JSP/Java are free too (Tomcat is maintained by the Apache Foundation, and it's released under the same license as the Apache server).
LAMP is just one choice for a free server stack (though it does tend to be the default choice).
The L can be replaced by FreeBSD. The A can be replaced by NginX, or an application server specific to your app (Tomcat for Java/JVM language, YAWS for Erlang, Hunchentoot/Araneida/Anti-Web for Common Lisp, the Racket Server for Racket, HAppS/Hyena for Haskell etc), most of which can also be used to serve vanilla pages. M can be switched out for PostgreSQL or SQLite (if your project is small enough) or MongoDB/[your preferred NoSQL DB].

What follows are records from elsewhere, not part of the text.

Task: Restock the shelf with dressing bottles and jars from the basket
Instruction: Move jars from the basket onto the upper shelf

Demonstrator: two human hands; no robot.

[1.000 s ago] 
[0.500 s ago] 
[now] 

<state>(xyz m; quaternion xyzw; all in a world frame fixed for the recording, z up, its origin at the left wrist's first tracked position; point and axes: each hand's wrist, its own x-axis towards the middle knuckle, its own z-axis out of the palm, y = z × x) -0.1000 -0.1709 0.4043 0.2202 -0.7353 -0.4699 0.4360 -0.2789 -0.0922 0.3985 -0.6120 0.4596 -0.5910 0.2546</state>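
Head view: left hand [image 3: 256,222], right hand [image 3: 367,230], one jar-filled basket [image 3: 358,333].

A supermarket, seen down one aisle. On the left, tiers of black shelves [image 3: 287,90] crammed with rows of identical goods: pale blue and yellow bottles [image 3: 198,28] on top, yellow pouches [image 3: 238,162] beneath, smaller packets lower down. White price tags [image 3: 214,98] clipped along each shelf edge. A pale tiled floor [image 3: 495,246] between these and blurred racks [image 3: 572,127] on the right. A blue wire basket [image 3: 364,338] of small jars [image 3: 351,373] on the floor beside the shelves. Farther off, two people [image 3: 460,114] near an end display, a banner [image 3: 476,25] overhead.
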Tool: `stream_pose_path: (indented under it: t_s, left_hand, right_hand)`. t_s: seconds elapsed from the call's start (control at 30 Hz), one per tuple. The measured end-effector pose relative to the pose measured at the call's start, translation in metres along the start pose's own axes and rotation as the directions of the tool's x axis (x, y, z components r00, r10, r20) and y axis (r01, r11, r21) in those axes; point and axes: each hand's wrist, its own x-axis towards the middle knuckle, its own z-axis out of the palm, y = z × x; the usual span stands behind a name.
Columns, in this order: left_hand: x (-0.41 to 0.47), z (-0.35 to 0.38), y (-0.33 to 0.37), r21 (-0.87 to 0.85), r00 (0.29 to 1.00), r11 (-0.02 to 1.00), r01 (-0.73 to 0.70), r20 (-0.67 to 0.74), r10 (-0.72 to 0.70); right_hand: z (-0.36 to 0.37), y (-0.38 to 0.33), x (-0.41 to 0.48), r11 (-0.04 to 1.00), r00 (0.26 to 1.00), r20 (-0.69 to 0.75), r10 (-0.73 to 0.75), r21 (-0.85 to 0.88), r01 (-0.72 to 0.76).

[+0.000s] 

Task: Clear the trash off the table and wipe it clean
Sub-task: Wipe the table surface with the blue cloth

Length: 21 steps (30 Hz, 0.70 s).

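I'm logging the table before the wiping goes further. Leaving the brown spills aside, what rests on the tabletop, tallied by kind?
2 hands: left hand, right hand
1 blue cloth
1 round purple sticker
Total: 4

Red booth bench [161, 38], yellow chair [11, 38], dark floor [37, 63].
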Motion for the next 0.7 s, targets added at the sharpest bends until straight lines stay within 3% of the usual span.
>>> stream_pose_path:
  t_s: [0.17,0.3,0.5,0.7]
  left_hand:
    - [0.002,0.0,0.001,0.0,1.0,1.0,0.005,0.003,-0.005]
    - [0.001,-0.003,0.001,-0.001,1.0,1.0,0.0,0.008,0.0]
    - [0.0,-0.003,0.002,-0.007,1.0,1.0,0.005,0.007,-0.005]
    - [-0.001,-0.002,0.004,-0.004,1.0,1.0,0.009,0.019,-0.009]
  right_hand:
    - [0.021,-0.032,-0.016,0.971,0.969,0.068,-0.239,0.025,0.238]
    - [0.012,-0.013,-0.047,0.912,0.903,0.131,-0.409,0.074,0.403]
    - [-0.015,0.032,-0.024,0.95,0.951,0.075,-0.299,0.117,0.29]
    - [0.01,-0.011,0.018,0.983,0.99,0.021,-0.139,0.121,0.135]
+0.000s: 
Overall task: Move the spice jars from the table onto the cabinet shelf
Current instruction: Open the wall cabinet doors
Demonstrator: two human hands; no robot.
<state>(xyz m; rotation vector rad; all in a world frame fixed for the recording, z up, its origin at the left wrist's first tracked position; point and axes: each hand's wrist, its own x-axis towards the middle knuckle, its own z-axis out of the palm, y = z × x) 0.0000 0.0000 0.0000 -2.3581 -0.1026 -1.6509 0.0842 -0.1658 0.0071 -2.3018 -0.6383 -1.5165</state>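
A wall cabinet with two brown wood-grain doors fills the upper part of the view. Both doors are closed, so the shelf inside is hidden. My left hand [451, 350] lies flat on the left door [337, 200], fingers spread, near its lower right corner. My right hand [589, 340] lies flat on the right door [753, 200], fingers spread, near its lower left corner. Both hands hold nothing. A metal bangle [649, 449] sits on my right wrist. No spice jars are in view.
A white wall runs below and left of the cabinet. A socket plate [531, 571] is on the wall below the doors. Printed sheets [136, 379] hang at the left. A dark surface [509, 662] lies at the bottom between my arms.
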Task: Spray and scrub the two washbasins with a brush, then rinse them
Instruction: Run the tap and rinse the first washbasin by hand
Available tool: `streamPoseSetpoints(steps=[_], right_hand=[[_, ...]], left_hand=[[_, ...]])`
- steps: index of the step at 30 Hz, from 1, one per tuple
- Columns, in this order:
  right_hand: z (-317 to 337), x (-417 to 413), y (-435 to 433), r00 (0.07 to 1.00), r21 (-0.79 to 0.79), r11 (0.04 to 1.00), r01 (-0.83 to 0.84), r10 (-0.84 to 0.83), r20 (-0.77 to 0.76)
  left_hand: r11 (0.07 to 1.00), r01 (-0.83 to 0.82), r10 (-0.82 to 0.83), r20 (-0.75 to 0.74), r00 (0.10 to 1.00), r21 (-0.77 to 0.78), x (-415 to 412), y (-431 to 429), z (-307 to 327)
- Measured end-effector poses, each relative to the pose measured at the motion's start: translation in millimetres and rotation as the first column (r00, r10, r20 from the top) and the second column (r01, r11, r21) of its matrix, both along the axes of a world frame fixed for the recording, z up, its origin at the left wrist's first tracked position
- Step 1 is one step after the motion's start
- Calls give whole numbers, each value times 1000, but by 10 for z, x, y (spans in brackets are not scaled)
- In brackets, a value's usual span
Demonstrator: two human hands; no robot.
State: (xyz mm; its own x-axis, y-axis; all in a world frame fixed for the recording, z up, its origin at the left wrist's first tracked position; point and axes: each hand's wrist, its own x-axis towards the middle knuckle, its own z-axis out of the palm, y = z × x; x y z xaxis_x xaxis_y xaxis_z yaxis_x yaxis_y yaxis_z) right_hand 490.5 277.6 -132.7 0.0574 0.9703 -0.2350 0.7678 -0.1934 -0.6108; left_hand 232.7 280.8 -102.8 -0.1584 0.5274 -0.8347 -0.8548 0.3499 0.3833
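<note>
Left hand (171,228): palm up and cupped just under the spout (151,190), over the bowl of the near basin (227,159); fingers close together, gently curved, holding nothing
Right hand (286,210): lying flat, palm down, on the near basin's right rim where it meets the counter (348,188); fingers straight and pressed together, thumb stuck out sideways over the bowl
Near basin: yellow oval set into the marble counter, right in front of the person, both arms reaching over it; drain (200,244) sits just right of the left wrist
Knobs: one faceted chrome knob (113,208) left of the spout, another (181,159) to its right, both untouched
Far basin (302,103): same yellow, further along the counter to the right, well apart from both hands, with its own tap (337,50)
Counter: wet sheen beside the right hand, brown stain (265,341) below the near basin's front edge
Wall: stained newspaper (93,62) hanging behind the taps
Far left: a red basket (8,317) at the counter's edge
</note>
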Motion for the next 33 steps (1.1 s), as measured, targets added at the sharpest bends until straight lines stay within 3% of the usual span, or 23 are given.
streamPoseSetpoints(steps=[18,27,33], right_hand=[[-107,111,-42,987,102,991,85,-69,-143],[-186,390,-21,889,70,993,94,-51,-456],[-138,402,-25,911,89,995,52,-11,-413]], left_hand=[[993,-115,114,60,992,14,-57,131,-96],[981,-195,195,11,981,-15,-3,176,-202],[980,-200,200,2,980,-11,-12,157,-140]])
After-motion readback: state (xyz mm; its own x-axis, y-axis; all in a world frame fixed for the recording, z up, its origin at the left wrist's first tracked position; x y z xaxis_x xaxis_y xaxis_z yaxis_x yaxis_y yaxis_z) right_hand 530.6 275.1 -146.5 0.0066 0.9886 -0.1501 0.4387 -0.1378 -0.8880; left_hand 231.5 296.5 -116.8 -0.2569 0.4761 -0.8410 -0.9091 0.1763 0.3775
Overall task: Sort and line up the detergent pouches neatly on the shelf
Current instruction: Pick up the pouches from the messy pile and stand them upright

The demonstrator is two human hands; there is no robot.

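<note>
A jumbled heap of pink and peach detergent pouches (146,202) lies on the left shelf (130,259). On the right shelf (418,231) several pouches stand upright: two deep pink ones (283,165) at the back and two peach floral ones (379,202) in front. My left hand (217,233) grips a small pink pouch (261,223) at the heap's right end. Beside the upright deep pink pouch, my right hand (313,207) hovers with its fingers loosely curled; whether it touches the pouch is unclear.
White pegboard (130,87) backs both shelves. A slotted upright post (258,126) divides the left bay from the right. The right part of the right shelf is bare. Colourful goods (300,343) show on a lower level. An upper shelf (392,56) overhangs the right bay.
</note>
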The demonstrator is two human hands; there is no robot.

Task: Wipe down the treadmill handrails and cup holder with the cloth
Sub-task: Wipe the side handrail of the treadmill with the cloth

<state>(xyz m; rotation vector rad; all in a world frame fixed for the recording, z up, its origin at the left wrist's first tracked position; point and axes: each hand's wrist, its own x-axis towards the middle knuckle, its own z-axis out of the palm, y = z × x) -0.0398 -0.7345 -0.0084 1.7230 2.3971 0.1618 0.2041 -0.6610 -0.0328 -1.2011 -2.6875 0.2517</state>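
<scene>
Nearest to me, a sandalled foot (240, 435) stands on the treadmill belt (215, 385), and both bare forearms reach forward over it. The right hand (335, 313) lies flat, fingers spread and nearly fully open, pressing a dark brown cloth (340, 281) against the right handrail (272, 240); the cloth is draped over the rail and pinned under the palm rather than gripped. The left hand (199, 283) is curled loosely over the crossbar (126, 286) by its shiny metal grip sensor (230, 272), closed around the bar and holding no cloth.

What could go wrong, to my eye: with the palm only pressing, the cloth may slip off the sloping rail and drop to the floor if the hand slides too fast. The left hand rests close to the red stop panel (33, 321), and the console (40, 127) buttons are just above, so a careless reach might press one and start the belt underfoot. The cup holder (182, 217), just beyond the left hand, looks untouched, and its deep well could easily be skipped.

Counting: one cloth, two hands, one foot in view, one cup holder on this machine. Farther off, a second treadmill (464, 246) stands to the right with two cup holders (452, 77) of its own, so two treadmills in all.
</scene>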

The P is probably the most flexible component; as I said above, most languages have their own, specialized application server, but even if you want to keep Apache, there is a
mod_[language] for most things. Even if there isn't one for the language you'd like, it's pretty simple to hook most of them up through CGI/FastCGI. There's a pretty flexible menu of choices out there, and whatever you build your app in, it's a good bet you'll be able to put a decent stack together for it given enough time and research.
That said, Apache is still the most popular server. Which, if nothing else, means that it's the most battle-tested you can use (certainly more than any commercial alternative), and that more people are likely to know how to use it (which helps with peripheral costs like hosting, or hiring an admin). If you're not looking to host something special, you can safely go with it.